TASK STATEMENT
This exercise calls for every line of the data below with the string "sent" in it.

··· MATERIAL PROVIDED ···

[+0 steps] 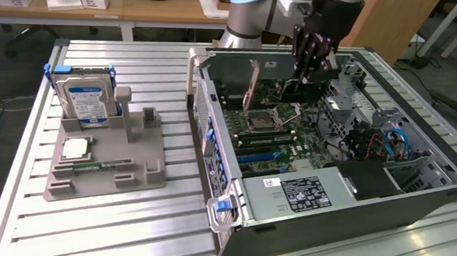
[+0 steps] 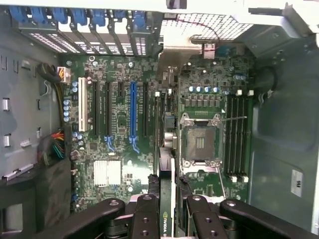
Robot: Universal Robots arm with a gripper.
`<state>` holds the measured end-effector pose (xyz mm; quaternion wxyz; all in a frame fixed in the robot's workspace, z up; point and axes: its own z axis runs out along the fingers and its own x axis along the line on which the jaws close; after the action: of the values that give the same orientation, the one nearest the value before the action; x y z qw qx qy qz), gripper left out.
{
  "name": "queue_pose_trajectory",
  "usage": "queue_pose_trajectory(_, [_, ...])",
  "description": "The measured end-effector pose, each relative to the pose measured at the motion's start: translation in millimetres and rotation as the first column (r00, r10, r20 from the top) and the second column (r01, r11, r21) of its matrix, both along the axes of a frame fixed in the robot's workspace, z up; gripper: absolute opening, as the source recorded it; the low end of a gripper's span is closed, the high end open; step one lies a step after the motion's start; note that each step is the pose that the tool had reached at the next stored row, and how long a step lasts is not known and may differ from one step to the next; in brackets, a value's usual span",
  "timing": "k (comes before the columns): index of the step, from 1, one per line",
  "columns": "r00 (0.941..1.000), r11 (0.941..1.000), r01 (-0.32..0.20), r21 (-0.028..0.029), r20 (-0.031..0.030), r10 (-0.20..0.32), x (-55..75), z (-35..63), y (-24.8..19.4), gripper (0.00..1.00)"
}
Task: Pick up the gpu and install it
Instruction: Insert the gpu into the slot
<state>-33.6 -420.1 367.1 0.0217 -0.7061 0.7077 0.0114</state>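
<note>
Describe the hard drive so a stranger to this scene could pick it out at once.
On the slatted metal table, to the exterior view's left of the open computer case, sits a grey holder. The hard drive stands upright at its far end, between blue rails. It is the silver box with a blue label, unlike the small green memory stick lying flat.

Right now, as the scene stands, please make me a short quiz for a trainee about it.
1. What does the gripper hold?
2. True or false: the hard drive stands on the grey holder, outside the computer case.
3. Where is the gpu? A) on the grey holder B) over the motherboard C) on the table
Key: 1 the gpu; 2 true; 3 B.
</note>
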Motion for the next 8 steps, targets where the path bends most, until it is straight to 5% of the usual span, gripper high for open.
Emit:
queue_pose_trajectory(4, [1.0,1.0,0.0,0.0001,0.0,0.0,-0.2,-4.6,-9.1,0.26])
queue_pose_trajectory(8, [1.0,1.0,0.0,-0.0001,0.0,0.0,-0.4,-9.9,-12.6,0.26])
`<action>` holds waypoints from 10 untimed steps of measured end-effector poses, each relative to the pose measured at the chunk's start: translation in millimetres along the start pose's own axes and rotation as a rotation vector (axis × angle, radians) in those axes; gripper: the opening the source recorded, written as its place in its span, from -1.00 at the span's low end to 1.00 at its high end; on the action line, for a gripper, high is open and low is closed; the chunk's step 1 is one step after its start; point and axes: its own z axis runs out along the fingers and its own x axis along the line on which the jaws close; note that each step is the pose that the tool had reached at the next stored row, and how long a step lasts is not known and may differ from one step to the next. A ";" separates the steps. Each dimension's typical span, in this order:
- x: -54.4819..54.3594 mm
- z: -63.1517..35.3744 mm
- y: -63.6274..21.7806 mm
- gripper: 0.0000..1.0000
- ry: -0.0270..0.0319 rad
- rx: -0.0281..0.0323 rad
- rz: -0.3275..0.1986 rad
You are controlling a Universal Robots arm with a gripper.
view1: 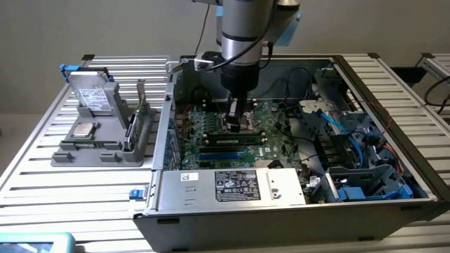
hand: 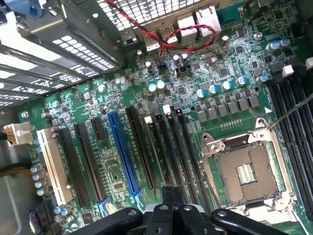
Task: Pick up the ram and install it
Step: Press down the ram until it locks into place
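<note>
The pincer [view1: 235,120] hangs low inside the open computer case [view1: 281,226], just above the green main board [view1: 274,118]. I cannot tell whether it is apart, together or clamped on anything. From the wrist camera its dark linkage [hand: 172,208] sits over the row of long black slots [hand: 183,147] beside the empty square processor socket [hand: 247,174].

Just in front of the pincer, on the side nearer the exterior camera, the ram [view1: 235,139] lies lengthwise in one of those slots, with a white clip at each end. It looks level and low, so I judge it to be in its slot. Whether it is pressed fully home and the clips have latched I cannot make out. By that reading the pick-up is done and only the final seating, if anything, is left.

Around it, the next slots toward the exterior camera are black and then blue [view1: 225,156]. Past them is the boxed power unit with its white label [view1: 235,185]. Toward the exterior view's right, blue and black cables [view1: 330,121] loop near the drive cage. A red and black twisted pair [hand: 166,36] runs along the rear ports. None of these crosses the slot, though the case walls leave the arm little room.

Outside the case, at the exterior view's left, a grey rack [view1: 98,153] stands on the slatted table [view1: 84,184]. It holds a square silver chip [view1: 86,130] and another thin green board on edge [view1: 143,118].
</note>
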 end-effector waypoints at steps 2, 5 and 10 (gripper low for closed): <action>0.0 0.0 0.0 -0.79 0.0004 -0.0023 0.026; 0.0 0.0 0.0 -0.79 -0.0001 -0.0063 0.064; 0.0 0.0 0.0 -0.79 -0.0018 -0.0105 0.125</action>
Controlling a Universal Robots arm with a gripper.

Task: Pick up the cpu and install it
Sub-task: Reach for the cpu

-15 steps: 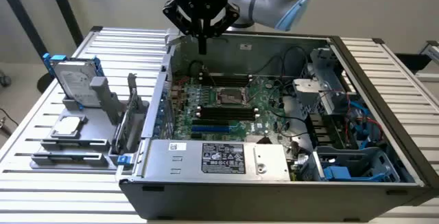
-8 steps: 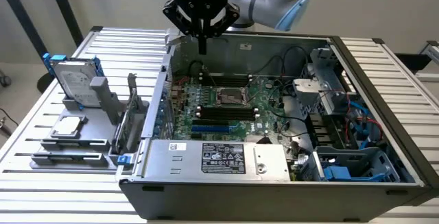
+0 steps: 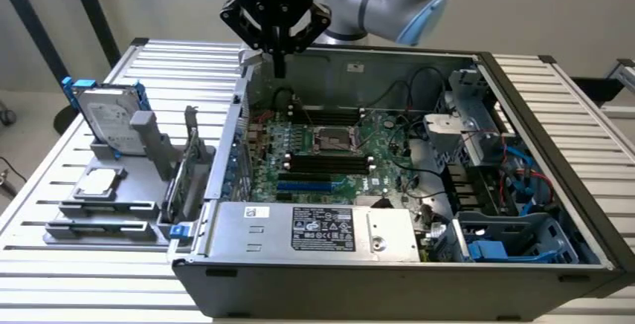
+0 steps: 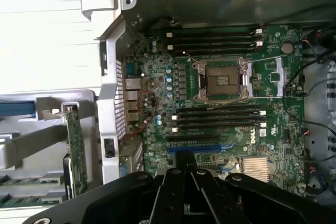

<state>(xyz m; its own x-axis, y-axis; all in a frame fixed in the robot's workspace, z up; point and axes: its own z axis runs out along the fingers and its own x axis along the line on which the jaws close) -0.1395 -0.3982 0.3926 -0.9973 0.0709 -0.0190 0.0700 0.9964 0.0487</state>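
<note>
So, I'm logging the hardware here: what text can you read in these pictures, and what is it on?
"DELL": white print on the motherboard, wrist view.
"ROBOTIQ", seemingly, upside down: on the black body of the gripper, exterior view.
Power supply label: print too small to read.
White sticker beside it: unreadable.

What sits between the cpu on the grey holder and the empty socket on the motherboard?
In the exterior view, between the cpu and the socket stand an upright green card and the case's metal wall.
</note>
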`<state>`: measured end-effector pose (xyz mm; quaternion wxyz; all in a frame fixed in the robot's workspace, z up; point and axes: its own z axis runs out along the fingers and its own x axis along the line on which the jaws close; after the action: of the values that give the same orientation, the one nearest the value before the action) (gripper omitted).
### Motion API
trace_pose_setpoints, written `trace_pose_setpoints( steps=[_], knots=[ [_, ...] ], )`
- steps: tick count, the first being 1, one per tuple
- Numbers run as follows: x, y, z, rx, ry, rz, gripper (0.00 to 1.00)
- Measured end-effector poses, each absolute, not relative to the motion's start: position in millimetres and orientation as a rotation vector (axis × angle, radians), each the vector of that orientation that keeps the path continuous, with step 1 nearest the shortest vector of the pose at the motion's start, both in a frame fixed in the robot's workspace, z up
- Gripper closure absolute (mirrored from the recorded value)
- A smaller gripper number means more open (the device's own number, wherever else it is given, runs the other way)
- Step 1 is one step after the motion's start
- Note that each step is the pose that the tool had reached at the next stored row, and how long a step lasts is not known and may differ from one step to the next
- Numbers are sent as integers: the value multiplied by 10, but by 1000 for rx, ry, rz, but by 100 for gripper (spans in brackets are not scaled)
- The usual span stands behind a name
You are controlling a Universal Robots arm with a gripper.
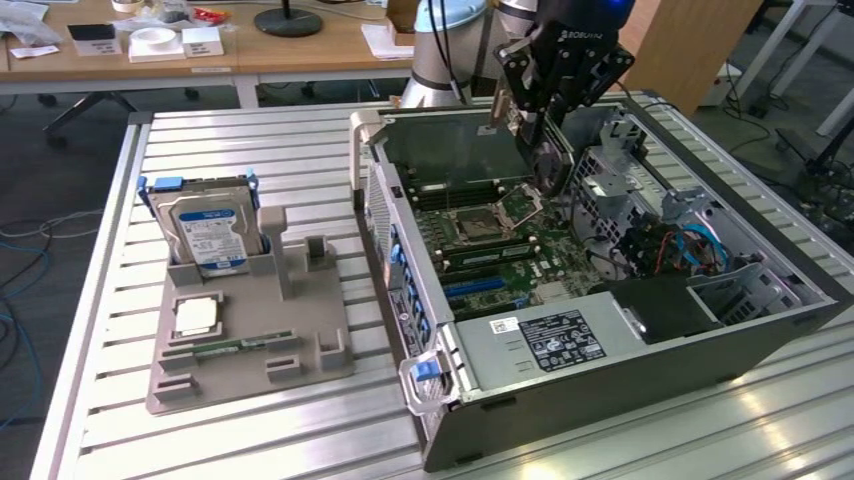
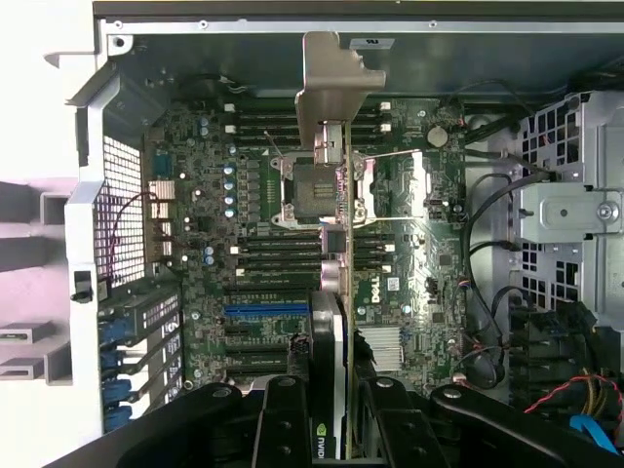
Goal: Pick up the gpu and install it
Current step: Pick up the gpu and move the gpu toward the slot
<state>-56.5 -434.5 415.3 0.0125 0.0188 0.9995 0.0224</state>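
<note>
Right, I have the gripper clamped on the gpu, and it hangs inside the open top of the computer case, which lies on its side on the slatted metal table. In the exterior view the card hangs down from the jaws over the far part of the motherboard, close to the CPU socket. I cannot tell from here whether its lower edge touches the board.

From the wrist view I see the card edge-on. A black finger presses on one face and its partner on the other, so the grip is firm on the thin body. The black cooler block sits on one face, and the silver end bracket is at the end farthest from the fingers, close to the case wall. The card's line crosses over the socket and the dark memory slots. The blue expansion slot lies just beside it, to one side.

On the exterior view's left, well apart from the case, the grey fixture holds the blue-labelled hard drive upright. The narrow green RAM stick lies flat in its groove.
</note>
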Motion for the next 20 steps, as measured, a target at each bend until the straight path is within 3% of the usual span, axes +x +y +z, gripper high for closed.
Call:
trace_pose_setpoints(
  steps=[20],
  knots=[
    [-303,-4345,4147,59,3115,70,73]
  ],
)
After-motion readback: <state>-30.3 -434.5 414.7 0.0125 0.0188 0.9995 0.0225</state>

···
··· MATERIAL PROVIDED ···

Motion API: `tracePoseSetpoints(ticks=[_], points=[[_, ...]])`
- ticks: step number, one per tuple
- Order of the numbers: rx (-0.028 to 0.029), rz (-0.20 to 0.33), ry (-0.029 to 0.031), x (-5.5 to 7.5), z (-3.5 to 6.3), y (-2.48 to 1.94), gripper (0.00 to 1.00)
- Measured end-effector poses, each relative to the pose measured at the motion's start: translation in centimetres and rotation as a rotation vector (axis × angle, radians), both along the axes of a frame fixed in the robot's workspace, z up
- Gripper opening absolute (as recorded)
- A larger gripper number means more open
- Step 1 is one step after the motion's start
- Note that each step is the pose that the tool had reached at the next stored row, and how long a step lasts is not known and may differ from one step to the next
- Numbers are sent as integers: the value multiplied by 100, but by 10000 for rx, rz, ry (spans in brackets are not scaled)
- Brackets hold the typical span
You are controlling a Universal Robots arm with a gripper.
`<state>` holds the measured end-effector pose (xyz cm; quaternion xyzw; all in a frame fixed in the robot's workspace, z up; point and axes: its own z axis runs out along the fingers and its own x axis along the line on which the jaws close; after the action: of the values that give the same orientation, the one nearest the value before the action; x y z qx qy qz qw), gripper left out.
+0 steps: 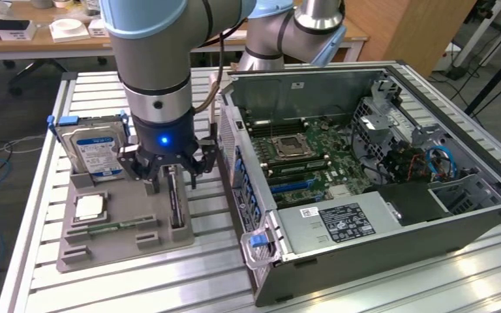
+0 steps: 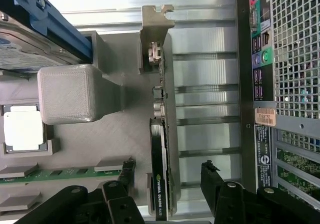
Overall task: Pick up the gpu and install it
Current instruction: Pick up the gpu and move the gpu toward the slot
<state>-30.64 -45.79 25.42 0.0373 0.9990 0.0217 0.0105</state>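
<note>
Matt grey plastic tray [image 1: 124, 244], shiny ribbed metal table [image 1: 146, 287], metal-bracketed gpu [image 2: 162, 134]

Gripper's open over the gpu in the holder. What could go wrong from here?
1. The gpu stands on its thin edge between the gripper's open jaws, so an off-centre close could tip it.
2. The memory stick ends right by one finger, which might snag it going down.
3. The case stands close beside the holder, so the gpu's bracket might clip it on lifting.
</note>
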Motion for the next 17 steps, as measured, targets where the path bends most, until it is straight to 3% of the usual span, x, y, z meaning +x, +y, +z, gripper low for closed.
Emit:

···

RESPONSE TO THE EXERCISE
- Numbers are sent as integers: the value multiplied by 10, but by 1000 for rx, ry, rz, but by 100 for gripper (spans in brackets are not scaled)
- Numbers are sent as integers: the value multiplied by 100, but by 10000 for rx, rz, ry (spans in brackets are not scaled)

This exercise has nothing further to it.